International passengers line up at a distance of 1 meter between each other when handing in the health declaration cards at the Beijing Capital International Airport. Photo: Liu Xin/GT
A new COVID-19 transmission model, based on contact survey data from nearly 1,200 people in the Chinese cities of Wuhan and Shanghai, suggests that strict social distancing measures were sufficient to curtail the transmission of SARS-CoV-2, the virus causes COVID-19, according to a paper published on Science magazine Wednesday.
The results show that the average resident's daily interpersonal contacts dropped 7 to 9 fold, from 14 and 20 people per day in Wuhan and Shanghai, respectively, to about two contacts per day in both locations by early February, after social distancing measures were put in place.

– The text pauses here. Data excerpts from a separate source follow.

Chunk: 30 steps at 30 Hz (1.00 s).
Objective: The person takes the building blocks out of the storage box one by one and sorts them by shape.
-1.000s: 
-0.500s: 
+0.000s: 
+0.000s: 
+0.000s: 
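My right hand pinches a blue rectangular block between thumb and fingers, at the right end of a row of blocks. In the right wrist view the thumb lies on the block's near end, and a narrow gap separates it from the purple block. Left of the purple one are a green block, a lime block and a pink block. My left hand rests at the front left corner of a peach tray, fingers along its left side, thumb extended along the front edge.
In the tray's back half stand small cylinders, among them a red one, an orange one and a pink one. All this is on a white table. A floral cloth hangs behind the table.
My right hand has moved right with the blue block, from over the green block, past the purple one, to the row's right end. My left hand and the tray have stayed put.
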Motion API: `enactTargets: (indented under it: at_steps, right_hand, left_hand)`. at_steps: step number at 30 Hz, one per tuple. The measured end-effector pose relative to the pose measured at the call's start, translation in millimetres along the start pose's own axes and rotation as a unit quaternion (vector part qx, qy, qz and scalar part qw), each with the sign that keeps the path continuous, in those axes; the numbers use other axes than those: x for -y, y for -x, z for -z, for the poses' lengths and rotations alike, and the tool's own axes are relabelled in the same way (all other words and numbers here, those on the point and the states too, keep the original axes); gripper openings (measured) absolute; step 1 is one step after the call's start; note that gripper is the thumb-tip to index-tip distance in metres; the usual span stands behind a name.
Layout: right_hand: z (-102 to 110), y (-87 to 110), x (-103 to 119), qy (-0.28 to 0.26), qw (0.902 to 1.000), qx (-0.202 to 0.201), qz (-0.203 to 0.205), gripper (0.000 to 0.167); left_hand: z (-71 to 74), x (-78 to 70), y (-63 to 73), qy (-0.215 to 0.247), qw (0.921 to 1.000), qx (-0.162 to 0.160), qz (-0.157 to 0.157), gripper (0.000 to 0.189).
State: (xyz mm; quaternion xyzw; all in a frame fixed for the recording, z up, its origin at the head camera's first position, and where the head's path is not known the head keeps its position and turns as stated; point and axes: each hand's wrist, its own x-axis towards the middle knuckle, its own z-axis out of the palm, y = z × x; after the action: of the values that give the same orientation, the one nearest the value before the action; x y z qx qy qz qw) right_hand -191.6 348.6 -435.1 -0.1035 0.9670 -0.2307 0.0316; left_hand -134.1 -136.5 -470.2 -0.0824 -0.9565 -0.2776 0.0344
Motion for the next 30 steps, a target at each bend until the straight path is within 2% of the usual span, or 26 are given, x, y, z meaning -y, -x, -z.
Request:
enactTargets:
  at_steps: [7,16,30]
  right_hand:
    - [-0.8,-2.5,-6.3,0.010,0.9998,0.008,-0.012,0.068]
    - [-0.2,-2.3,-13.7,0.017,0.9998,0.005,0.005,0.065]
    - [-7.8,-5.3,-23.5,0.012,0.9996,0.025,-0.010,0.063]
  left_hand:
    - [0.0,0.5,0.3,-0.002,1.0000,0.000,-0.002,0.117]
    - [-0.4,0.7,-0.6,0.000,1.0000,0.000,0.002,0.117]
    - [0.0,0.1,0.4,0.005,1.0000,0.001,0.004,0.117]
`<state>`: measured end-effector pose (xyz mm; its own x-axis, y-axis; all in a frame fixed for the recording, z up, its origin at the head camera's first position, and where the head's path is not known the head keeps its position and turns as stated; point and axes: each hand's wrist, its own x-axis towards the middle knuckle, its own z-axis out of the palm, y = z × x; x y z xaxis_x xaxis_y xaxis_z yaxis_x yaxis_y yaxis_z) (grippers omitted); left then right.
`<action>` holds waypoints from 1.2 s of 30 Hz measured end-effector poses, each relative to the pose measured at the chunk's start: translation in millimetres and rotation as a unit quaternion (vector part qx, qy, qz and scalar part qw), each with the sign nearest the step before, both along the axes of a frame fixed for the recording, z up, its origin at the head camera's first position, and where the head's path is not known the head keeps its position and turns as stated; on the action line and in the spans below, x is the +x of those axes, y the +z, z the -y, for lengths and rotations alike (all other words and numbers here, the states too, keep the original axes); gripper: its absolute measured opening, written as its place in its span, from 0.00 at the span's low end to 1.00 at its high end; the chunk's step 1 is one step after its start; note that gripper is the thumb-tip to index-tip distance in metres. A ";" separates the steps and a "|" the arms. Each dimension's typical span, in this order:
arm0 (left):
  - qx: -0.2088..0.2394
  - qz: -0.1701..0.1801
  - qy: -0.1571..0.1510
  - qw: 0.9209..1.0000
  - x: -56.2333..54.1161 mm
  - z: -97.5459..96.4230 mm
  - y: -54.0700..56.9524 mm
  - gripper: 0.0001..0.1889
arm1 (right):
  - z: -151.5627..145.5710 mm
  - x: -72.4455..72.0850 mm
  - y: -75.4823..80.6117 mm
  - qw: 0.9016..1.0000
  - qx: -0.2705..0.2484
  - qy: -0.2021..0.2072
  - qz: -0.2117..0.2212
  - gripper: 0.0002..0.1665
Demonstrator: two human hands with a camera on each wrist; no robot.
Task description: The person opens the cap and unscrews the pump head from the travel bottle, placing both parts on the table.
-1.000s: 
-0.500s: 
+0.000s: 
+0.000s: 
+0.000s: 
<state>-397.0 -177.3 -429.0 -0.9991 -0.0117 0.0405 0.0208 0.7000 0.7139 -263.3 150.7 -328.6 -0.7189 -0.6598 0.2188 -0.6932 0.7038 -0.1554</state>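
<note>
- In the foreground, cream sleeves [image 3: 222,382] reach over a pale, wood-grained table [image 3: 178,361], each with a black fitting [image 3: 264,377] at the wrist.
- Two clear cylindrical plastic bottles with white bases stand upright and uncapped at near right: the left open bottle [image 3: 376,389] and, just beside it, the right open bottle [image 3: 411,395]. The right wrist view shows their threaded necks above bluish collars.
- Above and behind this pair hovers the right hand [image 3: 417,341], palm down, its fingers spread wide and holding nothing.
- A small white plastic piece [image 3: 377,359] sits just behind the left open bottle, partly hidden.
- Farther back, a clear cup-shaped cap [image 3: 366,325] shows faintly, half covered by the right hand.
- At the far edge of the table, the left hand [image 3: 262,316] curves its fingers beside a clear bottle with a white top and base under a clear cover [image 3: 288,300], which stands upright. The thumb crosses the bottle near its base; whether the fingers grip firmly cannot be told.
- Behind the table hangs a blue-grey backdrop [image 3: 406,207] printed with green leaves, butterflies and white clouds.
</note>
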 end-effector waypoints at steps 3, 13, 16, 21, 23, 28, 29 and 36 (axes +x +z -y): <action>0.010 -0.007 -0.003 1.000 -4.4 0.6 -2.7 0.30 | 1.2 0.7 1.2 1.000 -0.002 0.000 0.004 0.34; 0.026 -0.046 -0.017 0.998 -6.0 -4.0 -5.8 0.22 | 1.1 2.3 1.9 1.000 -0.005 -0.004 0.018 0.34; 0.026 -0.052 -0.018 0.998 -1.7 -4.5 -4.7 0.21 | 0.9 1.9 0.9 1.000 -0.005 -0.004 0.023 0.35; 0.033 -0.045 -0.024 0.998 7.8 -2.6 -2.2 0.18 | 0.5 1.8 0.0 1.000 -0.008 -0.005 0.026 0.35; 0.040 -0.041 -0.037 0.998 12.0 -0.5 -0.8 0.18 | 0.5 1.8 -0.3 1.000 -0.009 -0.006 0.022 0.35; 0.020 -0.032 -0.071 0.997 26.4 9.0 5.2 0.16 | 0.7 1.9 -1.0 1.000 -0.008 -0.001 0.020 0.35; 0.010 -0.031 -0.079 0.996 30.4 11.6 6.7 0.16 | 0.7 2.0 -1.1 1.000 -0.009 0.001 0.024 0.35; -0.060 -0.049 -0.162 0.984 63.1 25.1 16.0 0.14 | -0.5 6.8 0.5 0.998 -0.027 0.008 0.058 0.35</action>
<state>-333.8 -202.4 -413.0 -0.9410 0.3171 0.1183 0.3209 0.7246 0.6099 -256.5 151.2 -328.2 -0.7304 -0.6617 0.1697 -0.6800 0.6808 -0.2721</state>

The survey data suggests that between 78 and 94 percent of these contacts occurred at home and between fellow household members, during the social distancing period.
The research team led by Juanjuan Zhang of Fudan University used the contact survey data, along with contact tracing data collected in the nearby province of Hunan, to build a mathematical model of SARS-CoV-2 transmission dynamics.
Their model results suggest that social distancing measures, and the resulting decrease in daily interpersonal contacts, led transmission rates to drop below epidemic levels in Wuhan and Shanghai, according to the study.
The study also found that children under 15 years old are 40 percent as susceptible to SARS-CoV-2 infection as elderly people over 64 years old.
While proactive school closures cannot interrupt transmission on their own, they can reduce peak incidence by 40 to 60 percent and delay the epidemic, according to the study.